Often side projects or even your main project need to be done quickly and delivered to people and learn from what they’ve got to say and well-informed decisions instead of endlessly building what you think is the perfect solution.
Getting this momentum, especially at an early stage, can give you a lot of advantages over your competitors. Both technically and marketing-wise.
But Rails isn’t always the right choice, there are many other alternatives.
Unlike in 2010, we now have many more options than just .NET, PHP, and Rails for building backend applications.
But the decision to choose a tech is crucial, which will probably define how your app is going to be.
We are naturally attracted to the new kid on the block. There will always be newer technologies but the real question to ask here is would you like to always just keep learning the new technology or would you rather build your idea in that time.
If you’re reading this, I assume you already know rails, if that is not the case, read an article here about whether you should consider learning rails.
Rails follows a ‘no-nonsense’ approach, meaning you code only what is absolutely necessary and let the framework handle rest. Even after 15 years, it does better than most other backend frameworks.

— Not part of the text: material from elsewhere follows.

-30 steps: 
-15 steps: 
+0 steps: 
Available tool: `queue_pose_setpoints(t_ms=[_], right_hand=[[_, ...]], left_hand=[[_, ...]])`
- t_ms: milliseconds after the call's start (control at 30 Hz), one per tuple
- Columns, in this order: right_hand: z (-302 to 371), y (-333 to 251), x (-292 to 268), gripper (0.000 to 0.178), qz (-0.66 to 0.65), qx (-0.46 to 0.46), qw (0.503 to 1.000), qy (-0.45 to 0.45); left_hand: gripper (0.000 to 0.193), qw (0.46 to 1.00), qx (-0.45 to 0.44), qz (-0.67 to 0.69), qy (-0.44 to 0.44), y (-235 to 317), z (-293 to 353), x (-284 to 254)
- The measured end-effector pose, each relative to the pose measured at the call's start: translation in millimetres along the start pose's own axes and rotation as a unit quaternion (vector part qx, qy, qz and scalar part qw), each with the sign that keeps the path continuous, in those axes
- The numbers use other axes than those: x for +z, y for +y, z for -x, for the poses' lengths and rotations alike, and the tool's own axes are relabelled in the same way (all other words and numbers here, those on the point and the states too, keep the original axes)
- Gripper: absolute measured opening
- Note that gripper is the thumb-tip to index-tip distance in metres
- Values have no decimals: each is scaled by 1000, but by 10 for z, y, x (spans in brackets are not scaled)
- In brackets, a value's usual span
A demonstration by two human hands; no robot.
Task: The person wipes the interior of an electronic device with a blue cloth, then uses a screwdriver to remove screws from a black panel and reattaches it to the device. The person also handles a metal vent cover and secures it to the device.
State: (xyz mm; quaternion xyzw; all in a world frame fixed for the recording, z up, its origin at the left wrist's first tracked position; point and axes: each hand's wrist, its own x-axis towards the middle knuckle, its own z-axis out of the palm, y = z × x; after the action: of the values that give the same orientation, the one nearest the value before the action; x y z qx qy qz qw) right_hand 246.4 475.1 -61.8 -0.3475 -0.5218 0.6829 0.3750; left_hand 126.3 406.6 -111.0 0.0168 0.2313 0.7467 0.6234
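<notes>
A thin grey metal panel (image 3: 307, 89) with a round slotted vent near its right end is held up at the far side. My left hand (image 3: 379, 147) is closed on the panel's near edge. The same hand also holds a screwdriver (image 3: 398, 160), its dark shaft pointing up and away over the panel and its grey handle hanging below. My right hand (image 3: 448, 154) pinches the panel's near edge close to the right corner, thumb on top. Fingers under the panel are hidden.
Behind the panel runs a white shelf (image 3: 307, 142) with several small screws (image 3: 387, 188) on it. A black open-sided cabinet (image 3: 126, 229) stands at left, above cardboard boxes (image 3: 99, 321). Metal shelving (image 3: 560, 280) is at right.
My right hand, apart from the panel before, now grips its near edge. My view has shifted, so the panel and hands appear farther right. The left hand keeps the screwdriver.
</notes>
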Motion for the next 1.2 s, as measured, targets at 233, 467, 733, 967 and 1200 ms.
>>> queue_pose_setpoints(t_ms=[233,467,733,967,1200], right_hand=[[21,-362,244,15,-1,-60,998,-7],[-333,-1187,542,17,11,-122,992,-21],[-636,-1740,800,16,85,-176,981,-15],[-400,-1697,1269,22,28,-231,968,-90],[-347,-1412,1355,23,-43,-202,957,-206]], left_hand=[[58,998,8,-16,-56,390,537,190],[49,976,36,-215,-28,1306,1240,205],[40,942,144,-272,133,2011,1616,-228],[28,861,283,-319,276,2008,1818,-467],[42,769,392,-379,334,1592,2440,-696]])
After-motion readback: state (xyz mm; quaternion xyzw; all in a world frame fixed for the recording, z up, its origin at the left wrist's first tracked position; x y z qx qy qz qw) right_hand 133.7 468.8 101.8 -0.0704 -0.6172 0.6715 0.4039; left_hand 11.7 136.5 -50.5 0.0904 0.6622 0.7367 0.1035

When is Rails the right choice
1. If you want to get a prototype of your app out quickly
One of the main reasons people choose to use rails is because of its convention over configuration approach which a lot of people may not like but honestly do we really have enough time to build everything from scratch.

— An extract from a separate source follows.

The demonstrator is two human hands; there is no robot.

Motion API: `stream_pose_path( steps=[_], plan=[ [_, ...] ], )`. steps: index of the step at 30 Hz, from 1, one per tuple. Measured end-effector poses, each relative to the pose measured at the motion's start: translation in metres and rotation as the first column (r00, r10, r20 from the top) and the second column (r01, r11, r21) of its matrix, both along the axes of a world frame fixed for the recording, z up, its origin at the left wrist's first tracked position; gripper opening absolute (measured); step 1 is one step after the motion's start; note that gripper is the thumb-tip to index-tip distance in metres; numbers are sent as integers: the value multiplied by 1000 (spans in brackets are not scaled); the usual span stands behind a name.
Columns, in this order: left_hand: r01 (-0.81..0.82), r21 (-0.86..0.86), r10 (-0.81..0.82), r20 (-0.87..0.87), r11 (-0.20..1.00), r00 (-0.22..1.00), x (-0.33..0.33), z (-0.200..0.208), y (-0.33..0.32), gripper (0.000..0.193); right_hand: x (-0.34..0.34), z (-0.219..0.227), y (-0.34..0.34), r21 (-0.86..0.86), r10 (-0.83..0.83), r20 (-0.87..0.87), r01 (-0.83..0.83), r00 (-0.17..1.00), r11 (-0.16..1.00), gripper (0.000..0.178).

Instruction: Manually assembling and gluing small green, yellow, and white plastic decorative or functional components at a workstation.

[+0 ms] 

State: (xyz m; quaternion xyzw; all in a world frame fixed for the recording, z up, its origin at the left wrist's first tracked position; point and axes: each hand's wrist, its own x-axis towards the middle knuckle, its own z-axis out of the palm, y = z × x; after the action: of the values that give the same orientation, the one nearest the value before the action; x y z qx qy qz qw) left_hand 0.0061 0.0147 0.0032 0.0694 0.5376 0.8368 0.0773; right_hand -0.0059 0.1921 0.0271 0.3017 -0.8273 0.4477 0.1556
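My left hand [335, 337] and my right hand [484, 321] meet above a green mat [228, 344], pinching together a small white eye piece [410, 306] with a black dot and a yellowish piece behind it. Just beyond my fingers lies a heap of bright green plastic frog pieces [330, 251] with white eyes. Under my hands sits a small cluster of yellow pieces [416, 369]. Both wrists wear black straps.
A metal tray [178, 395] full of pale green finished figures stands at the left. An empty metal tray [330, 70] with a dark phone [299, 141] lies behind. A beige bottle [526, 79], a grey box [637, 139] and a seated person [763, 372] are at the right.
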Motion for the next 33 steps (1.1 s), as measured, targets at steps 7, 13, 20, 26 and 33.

The power of ‘convention over configuration’ approach can really be seen when you are building a prototype. A few commands in the terminal and there you have it skeleton of your application is already built and as far as extra features go you can always keep adding gems
2. If you are proficient in Ruby
There is no changing your mind if you already know and like ruby, Rails is obviously your choice
3. If you find a gem that pretty much solves your biggest problem you’re trying to solve
One of the best things about using Rails is there are so many gems out there that almost anything you want to do there probably is a gem built with exactly that in mind.
4. If you are building apps under one of these categories
- Mainly CRUD
- needs content management
- Social networking (or similar architecture)
When you should not use Rails
There are few cases in which you shouldn’t even consider using rails
- You do not like Rails
You should absolutely not consider rails if you don’t like the way it is. It is neither good for you nor your project instead go with something you prefer using.
- You’re building an API
Rails is good at many things, but I think you may be better off with something more lightweight than rails.
- You are new to backend development
If you are new to backend and want to choose rails unfortunately, you rails may be too complex for you to properly understand what exactly is going on.
Misconceptions you may have about RoR
- It has become a sort of urban legend now to say that ruby/rails is outdated and dead
- It is not scalable and slow
Yes, twitter had issues with scaling it’s application (but really, is your app as big as twitter?) and yes rails isn’t as fast as many of its competitors, but it also how you choose to write your code and server’s configuration and optimization can make all of the difference.
So if you are about to start working on your idea and want to build it fast while keeping it secure and easy to read code and build only what matters and leave the rest to the pros consider using Ruby on Rails.